Carlo aveva cercato di delineare i compiti dell’imperatore e del papa
all’interno di un lavoro comune di espansione e di difesa della cristianità.
Ma il gesto del papa poteva indicare la dipendenza del potere imperiale da
un’altra autorità. I re franchi e longobardi si erano sempre dichiarati re per
volontà di Dio, ma tra questa formula e l’incoronazione papale passava
un’ampia differenza: veniva cioè individuato un tramite della volontà
divina. Perciò la sacralizzazione del ruolo dell’imperatore ne accresceva
da un lato il prestigio e le possibilità d’azione, ma lo riconduceva dall’altro
anche all’interno di un ambito nel quale avrebbe potuto facilmente essere
insidiato dal primato morale e spirituale del pontefice. Non a caso, un
millennio e passa più tardi, Napoleone prenderà da sé la corona imperiale
dalle mani del sacerdote proclamando che Dio gliel’aveva data e nessuno
avrebbe potuto togliergliela.
Eginardo, il cronista di Carlo Magno, racconta dello stupore dell’imperatore
per un’incoronazione inaspettata e della quale forse percepiva i pericolosi
risvolti. Carlo, consapevole del valore di gesti simbolici come quello di
Leone, cercò di correre ai ripari quando si trattò di incoronare il figlio
(813): organizzò la cerimonia ad Aquisgrana e la corona gli fu messa in
capo dal padre o se la pose da solo, senza l’intervento del papa.

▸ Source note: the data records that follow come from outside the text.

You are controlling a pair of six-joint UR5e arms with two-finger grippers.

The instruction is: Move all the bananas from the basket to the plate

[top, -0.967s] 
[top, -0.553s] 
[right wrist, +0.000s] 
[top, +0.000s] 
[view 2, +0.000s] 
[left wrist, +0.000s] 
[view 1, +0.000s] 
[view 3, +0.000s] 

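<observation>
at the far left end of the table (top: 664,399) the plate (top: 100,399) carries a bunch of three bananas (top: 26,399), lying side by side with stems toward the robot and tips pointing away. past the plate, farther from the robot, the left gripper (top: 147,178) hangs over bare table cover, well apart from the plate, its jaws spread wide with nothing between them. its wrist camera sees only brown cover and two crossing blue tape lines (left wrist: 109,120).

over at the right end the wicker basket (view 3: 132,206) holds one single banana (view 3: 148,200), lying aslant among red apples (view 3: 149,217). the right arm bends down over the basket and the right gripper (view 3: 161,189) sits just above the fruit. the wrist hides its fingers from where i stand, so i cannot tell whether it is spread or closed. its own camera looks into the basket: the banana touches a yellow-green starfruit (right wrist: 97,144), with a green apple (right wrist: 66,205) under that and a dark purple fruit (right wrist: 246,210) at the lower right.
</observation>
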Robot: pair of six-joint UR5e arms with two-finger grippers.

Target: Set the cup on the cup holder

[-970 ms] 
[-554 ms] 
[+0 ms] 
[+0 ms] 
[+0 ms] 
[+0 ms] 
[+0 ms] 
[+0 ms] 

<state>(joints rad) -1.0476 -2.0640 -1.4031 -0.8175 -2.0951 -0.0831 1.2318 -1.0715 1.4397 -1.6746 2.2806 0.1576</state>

L’idea di una collaborazione, ma anche di una possibilità di intervento
dell’imperatore nelle vicende della chiesa è espressa dalla Via regia di
Smaragdo, nella quale l’autore consiglia al sovrano, Ludovico il Pio, figlio
di Carlo e imperatore dall’814 all’840, di intervenire per purificare la chiesa,
quando ne ravveda la necessità.
Tuttavia l’incoronazione da parte del papa diventava sempre più un
passo fondamentale, tanto che veniva portata come ragione a favore nella
polemica con l’imperatore d’Oriente sulla veridicità del titolo imperiale dei
sovrani franchi. In questo modo si costituiva una complessa situazione
nella quale il potere laico si percepiva come legittimato attraverso
unzione e incoronazione da parte ecclesiastica, ma al contempo deteneva
la possibilità di intervenire nella chiesa per la sua purezza. Ai sovrani
Sedulio Scoto ricordava che essi erano ministri di Dio e la loro autorità
era dovuta alla volontà dell’Altissimo, ponendo così un limite all’autorità
regia, individuato nell’obbedienza alla legge e alla volontà divine. Una
linea analoga di riflessione era espressa da un importante arcivescovo
francese, Incmaro di Reims (805/6-881).